So here I am, looking pretty pathetic right now. I’m sorry, yet again, to rant on tumblr. I don’t care if anyone on here who follows me really cares about this, but I can’t rant about this stuff on facebook since I’m friends with my boyfriend’s mom. And i REALLY need to vent.
It feels like the world is suddenly crumbling to pieces. I just suddenly came to the realization that my best friend in the entirety of existence is leaving to go preach the gospel half way across the world in just a week. I know he’ll be in the MTC in Provo for at least a month, but it still sucks majorly. I’m super excited that he’s going to be serving a mission in Benin, Africa… but I hate it as well. I think the reason why I hate it is because he’s leaving without me. I wish I could pack up and go on his mission with him right now.
I think what’s really scaring me is that tomorrow is the last day I’ll see him for 2 years. I’m terrified. We had agreed that it would be easier on us if we said our goodbyes outside of the airport before he’s set apart as a missionary, so that we can at least hug each other when we part instead of just shaking hands. We’re meeting tomorrow at the biggest park where I live. I wonder how long we’re going to hang out together. I’m already dreading having to part with him. I’ve known him for so long, and it’s only been recently that he and I had romantic feelings for each other, which makes him leaving suck even more.

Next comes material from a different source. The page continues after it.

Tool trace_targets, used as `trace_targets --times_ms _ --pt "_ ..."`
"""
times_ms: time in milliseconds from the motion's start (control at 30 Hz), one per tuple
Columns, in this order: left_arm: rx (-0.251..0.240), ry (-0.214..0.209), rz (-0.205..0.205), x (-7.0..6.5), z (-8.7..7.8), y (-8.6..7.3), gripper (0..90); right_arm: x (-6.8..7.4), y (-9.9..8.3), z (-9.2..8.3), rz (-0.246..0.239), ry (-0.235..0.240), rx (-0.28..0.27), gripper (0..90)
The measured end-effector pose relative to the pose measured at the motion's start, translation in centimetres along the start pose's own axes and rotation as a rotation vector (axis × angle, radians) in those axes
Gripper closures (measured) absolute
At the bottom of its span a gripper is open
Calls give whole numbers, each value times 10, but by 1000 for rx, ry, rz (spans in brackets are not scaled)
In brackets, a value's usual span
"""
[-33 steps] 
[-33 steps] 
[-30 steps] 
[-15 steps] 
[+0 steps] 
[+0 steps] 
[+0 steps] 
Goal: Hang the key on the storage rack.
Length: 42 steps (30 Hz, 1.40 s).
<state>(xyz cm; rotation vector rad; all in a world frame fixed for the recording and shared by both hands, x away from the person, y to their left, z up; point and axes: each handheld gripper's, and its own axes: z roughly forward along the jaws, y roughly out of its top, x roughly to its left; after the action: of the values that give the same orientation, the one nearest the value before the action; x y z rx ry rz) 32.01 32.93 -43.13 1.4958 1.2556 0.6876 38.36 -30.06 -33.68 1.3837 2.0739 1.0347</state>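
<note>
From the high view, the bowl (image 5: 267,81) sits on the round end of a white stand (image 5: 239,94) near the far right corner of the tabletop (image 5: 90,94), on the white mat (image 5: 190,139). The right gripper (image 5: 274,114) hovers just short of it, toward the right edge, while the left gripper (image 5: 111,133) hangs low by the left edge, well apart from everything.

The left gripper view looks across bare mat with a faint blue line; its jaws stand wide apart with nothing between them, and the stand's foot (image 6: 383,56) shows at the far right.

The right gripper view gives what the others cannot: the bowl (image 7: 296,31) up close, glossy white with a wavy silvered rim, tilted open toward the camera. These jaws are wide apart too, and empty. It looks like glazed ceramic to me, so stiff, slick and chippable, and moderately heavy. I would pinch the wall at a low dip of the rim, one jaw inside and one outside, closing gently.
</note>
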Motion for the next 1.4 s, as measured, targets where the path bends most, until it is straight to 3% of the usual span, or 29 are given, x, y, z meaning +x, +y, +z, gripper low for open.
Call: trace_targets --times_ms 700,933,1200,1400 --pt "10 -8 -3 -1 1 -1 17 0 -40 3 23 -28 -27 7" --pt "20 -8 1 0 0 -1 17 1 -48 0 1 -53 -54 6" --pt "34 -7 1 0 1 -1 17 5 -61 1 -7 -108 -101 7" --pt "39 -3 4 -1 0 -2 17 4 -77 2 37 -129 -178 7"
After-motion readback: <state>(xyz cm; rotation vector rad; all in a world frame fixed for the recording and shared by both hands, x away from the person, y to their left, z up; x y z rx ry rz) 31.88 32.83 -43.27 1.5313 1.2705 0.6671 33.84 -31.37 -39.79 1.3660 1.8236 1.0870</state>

Ah man. I’ve been crying on and off all day today about this. I’m hoping I can run my tears dry so that when he and I finally say goodbye, I won’t suddenly break down in front of him. I want him to leave knowing that I’ll be alright and know that I really want him to go. Even if I know he’s the only guy for me. He doesn’t want me to wait for him, and only because he says he would feel better since he feels that he’s too inferior for me, which he definitely is not… so I’m not sure what I’ll do.
Thank you, tumblr world, for allowing me to rant without my boyfriend’s mother reading everything I write. I really needed to vent to the world, and not just to my mom.